Hai già pensato a come ripartire appena si potranno organizzare nuovamente eventi di persona?
“Secondo me dovremmo fornire attività giornaliere visto che abbiamo più che quintuplicato il numero di persone che stiamo aiutando. Questa volta usufruiremo maggiormente del teatro Fugazi, uno spazio storico che ha ospitato uno spettacolo molto famoso per decenni e che si trova all’interno del nostro palazzo”.

Pensi che ci sarà un rinnovato entusiasmo nel potersi riabbracciare e rivedere o credi che le persone, soprattutto quelle più anziane, potranno rimanere ancora isolate?
“Secondo me c’è ancora tanta paura e le persone non sono pronte, anche dopo essere state vaccinate, a correre il rischio di tornare ad abbracciarsi. Anche se adesso, forse molto più di prima, abbiamo tutti bisogno di contatto umano”.
Cosa ami di più del tuo lavoro?
“Amo sapere che abbiamo potuto fare la differenza nella vita di molti che, non sapendo a chi rivolgersi, spesso vicini alla disperazione, si sono affidati a noi”.
Quali sono le cose che più mancano agli italiani che emigrano negli USA, quelle di cui sentono più nostalgia?
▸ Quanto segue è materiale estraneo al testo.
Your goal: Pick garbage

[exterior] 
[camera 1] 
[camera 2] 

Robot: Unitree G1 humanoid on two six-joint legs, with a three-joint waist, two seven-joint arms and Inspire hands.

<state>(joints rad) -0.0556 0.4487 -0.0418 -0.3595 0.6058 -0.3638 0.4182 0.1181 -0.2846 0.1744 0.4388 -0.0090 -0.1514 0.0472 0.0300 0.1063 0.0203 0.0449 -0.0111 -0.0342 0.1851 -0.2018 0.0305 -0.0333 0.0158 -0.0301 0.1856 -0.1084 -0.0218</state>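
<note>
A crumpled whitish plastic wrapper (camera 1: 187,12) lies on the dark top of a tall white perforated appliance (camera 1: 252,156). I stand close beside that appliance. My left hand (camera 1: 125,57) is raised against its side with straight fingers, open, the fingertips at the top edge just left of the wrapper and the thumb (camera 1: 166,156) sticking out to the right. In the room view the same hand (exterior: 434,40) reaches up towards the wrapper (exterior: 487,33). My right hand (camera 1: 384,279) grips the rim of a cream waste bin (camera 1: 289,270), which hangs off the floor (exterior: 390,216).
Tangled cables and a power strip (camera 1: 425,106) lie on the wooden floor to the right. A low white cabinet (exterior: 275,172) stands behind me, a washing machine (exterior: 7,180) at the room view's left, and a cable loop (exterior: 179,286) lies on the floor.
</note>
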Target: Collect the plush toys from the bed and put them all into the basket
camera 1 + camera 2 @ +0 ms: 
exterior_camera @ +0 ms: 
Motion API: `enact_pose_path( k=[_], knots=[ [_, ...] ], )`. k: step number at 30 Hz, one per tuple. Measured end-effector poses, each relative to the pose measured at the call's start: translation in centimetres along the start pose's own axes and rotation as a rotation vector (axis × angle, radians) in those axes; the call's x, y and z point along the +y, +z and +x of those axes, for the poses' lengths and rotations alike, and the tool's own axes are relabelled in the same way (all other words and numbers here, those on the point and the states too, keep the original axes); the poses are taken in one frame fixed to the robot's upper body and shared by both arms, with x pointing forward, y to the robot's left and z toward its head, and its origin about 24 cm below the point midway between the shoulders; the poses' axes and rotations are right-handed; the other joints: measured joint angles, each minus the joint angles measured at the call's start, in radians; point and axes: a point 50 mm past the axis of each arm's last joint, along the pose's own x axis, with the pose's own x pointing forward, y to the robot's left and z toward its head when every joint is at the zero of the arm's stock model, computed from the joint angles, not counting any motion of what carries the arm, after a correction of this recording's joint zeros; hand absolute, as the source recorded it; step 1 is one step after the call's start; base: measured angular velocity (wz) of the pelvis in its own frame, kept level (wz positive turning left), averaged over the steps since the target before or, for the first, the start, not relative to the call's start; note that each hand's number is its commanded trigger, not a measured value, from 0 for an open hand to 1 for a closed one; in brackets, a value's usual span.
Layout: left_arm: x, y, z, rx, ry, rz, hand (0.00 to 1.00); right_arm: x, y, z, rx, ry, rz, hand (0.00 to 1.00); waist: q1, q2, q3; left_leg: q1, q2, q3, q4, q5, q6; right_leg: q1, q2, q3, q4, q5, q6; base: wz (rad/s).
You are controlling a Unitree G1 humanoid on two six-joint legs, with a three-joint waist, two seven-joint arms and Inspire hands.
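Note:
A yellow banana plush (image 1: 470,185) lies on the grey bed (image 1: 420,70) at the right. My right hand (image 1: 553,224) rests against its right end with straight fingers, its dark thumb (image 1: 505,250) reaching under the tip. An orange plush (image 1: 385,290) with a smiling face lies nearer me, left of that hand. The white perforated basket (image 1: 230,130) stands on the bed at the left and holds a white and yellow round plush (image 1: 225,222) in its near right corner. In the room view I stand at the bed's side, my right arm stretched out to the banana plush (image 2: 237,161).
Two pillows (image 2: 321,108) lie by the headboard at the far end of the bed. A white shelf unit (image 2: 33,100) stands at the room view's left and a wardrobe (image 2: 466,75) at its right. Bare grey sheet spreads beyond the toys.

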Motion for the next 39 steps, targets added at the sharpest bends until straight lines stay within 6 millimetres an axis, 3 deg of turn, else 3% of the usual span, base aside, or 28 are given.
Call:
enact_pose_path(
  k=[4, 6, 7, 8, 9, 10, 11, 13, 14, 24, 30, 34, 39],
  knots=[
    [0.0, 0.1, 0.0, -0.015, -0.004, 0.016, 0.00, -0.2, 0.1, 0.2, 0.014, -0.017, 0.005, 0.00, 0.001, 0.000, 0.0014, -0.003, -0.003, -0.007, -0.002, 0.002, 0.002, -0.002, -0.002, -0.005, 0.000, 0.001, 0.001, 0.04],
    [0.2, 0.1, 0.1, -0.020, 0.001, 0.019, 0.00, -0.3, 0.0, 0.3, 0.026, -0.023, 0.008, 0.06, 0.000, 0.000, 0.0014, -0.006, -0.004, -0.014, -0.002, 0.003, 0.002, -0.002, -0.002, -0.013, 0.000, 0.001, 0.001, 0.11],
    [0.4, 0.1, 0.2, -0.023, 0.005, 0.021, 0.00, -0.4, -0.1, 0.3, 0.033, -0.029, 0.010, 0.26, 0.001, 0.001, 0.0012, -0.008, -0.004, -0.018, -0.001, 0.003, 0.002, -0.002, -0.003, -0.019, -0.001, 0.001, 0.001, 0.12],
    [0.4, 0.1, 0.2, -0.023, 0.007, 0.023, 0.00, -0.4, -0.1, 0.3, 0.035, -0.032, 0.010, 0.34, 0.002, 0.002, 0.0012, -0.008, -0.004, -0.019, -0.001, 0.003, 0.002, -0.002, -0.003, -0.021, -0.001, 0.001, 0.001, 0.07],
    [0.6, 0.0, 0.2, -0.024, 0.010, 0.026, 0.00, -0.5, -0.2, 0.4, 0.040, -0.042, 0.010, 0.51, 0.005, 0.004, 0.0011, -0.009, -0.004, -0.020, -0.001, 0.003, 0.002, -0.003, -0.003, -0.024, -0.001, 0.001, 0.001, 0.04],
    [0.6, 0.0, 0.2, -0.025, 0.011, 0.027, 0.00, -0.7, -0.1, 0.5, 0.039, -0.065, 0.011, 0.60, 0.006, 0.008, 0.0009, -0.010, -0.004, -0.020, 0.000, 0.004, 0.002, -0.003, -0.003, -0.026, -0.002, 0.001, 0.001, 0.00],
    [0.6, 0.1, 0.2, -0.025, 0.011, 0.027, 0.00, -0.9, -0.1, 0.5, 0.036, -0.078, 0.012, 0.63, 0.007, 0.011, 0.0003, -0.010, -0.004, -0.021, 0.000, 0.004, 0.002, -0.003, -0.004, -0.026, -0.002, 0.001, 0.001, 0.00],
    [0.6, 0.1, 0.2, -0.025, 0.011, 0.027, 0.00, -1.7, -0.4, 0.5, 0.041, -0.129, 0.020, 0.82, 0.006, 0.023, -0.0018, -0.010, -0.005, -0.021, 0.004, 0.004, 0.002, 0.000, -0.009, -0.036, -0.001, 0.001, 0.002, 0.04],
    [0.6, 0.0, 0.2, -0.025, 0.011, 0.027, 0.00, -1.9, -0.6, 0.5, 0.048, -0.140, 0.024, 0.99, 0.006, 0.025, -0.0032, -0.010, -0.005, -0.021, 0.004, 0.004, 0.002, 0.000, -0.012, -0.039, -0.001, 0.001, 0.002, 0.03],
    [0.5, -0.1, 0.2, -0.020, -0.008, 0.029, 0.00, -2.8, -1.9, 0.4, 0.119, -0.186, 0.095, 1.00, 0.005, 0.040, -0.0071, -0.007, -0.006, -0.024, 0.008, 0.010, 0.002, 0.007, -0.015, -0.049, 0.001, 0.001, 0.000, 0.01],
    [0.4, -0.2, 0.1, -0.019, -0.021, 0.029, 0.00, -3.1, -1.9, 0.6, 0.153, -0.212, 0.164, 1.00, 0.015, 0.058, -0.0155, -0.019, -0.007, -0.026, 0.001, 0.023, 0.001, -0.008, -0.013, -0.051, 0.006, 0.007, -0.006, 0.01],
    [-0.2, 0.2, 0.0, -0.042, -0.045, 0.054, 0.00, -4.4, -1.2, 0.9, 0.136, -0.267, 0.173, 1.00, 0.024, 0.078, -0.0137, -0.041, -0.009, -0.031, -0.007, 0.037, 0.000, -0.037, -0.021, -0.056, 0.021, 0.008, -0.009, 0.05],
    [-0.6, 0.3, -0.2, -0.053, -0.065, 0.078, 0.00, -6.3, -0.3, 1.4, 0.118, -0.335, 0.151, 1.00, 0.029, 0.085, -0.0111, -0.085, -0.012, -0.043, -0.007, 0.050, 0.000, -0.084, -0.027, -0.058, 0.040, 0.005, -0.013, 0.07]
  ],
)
“Il senso di comunità e di famiglia che qui non esiste. La vita è troppo frenetica e soprattutto, mirata alla carriera quindi, purtroppo, spesso le connessioni e le “amicizie” si basano su come una persona può aiutarti e viceversa”.
Come ci si può iscrivere all’ Italian Community Services e come si può contribuire ai vostri progetti o semplicemente seguirvi sui social?
“Mi piacerebbe che sempre più persone ci possano seguire sui social. Basta andare sul nostro sito www.italiancs.com e trovare le nostre pagine su FB, IN, LinkedIn, Twitter e Youtube. Se qualcuno volesse anche aiutarci come volontario sarà sempre il benvenuto. Consiglio a tutti questa esperienza perché aiutare gli altri ci arricchisce moltissimo, il bene che si fa torna sempre indietro facendoci anche capire più cose di noi stessi e aiutandoci a mettere tutto nella giusta prospettiva”.